The Grandview Heights Planning Commission approved a major site review March 17, paving the way for the project to begin. The planning commission in January 2021 approved a conditional use to allow construction on the lots at 744-746 Grandview Ave. and 1075 Dublin Road.
The site currently is occupied by a Meineke store and a vacant restaurant building.
The commission on March 17 also approved the applicant's request to demolish the two buildings on the site, a consolidation of the two lots, a variance from the city's planning and zoning code to allow more than one ground sign per parcel and approval to allow permanent ground signs in the required front and side yards.
Sheetz will build a 6,070-square-foot convenience store and restaurant with a detached fuel-service island and canopy.
A number of changes were made to the site plan based on feedback received at previous commission meetings, said Andrew Richlen, project manager for Skilken Gold.
"We've been working on the site plan diligently," Richlen said.
The refinements include increasing the size of the entryway into the site facing Grandview Avenue and adding seating along the north wall of the building to face Dublin Road, he said.
Additional bike racks will be placed at the northwest corner of the building, Richlen said.

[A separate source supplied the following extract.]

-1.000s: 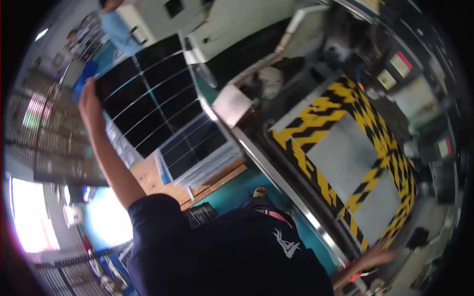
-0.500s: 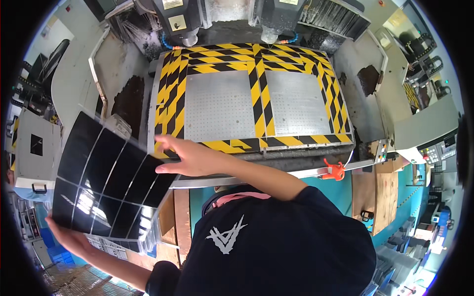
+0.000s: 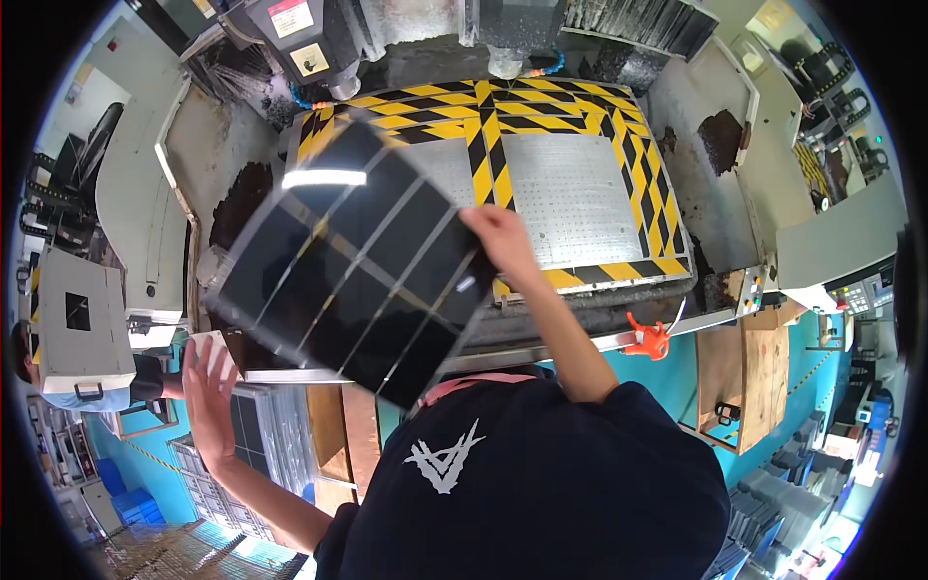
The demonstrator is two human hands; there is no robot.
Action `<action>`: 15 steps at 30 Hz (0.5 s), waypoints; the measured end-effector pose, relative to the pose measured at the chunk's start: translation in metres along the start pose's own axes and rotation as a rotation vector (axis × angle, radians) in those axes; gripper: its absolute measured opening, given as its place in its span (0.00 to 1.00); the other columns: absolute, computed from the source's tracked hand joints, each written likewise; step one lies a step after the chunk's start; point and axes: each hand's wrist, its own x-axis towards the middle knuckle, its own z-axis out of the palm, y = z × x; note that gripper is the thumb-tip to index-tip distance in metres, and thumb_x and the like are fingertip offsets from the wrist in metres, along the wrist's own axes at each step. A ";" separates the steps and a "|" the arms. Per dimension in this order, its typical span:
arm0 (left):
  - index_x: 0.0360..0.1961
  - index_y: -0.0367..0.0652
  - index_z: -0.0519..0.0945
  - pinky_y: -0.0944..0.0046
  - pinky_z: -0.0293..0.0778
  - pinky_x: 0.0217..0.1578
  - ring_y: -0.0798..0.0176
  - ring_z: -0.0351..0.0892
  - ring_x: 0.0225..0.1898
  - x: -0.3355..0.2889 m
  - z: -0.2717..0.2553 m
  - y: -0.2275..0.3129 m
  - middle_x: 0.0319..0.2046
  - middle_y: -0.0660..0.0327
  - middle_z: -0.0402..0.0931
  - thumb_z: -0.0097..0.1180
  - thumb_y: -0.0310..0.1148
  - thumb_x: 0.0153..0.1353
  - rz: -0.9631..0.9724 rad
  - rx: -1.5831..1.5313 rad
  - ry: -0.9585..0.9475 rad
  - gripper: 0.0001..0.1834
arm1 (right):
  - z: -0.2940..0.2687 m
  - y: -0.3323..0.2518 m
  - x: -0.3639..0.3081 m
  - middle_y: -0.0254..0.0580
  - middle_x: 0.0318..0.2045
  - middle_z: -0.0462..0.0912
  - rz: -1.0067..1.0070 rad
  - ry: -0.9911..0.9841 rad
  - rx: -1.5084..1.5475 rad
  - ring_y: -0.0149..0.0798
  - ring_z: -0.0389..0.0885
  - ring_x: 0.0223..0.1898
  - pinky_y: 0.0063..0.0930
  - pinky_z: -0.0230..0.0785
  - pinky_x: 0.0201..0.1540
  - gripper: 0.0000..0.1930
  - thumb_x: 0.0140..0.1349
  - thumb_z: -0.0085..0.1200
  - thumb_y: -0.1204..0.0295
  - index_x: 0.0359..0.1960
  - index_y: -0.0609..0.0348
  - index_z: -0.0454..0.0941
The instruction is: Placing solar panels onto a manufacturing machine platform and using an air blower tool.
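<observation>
My right hand [image 3: 501, 242] pinches the right edge of a glossy dark panel [image 3: 333, 253], marked off by pale lines into a grid of dark rectangles. The panel is tilted and slightly blurred, held above the front left of the machine bed. It covers most of the bed's left perforated plate. Apart from the panel, below its left corner, my left hand [image 3: 209, 396] is raised with fingers spread and nothing in it. The right perforated metal plate [image 3: 570, 198] lies uncovered, framed by yellow and black striped tape [image 3: 619, 271].
Two spindle heads [image 3: 507, 60] hang over the far side of the bed. An orange spray trigger [image 3: 648, 338] hangs at the front rail. Stacked panels [image 3: 261, 435] stand at lower left, near another person's arm [image 3: 159, 379]. Wooden boxes [image 3: 759, 387] stand at right.
The panel has moved right and up, from the left side to over the bed. My right hand has closed on its edge; my left hand has come off it.
</observation>
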 end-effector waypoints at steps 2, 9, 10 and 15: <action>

The landscape plan has been revised to enhance the section of buffer along Grandview Avenue with a mix of hardscape and landscape, as requested, creating a pedestrian-friendly path along Grandview, with landscape and hardscaping on both sides of this 7-foot increased-width sidewalk, he said.
The applicant's willingness to make refinements "further enhances the design relative to how the building presents to the community on (Dublin Road) and Grandview Avenue," said P'Elizabeth Koelker, the city's new director of planning and community development who had prepared a staff report on the application.
The adjustments to the site plan and landscaping along Grandview Avenue in particular greatly improve "the presentation into town" at what is considered a gateway into Grandview Heights, she said.
The applicant has efforted to bring the project in alignment with city code and guidelines in the community plan, Koelker said.
"The building is fairly generic," she said. "I mean that in a positive sense to the degree that it could be reused in the future with the need to be torn down to become something else. From a sustainability perspective, that's positive."